Difference between revisions of "Tier1 Operations Report 2012-02-15"
From GridPP Wiki
John kelly (Talk | contribs) |
(No difference)
|
Latest revision as of 14:03, 15 February 2012
Contents
- 1 RAL Tier1 Operations Report for 15th February 2012
RAL Tier1 Operations Report for 15th February 2012
Review of Issues during the week 8th to 15th February 2012.
- We note the significant planned outage on Wednesday (8th Feb.) during work on the core Tier1 network.
- In the morning of Thursday (9th Feb)) there was a problem with the network link that provides the 'bypass' route for data traffic to Tier2s which was down between roughly 07:40 and 09:20. The fix was a disable/enable of the link between the "Site Access" and "UKLight" routers.
- On Thursday (9th Feb) there were problems with the Castor Information Provider. It was found that cached information was being provided. Resolving this led to problems with SAM tests and the solution was to revert the CIP change.
- On Thursday (8th Feb) the planned update to the MyProxy server ran into problems and was backed out.

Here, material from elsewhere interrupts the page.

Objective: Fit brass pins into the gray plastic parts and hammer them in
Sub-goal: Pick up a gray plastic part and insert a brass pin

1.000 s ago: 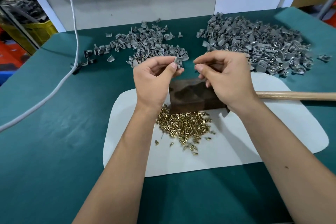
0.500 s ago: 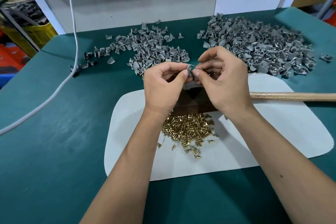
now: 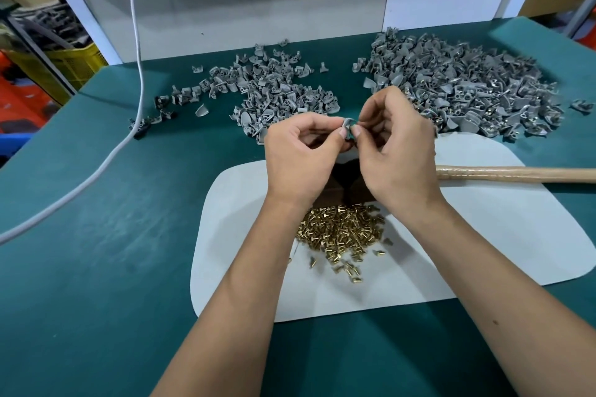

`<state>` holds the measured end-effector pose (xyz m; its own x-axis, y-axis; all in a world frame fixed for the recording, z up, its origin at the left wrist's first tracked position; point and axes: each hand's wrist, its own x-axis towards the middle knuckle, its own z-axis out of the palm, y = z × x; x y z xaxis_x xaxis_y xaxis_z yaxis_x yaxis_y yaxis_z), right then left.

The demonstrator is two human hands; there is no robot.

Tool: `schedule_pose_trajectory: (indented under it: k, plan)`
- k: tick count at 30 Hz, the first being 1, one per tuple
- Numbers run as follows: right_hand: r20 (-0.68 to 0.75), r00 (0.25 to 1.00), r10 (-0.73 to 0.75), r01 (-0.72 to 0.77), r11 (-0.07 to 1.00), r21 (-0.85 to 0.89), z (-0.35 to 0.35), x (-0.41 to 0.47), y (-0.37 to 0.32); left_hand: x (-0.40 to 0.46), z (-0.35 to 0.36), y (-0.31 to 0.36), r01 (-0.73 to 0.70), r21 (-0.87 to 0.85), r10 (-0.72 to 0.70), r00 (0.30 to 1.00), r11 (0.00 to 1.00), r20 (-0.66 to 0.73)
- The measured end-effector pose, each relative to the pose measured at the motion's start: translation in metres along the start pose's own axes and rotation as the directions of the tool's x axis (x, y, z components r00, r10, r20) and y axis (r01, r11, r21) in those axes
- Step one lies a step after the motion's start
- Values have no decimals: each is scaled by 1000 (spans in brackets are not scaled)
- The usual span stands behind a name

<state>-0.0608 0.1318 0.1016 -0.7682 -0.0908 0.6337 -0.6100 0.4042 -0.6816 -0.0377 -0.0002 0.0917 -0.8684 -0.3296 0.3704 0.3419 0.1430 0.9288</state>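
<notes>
My left hand pinches a small gray plastic part between thumb and fingers, held above the table. My right hand meets it from the right, its thumb and forefinger pinched at the same part; any pin in those fingertips is hidden. A heap of brass pins lies on the white mat below my wrists. A dark block sits under my hands, mostly hidden. The hammer's wooden handle lies at the right.
Two heaps of gray plastic parts lie at the back of the green table: a smaller one left of centre, a larger one at the right. A white cable crosses the left side. A white wall panel stands behind.
My hands came together: the right hand moved left to the gray part in my left hand, and both rose slightly away from the block.
</notes>
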Motion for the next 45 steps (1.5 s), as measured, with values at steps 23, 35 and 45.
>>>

- Overnight Thursday/Friday there were problems with some of the Atlas SRMs which crashed. The cause is partly understood and is linked to a similar problem last week.
- On Sunday (12th Feb 07:04) there was a repeat of the network link problem between the "Site Access' and "UKLight" routers. Networks believe that they understand the problem.
- Tuesday (14th Feb) Site outage for various upgrades.
- Tuesday (14th Feb) There was a site wide power anomaly at approx 12:00 midday. Three racks of disk servers rebooted. A small number required manual intervention but they all returned to production.
Resolved Disk Server Issues
- gdss438 had faulty memory replaced during the tier1 downtime.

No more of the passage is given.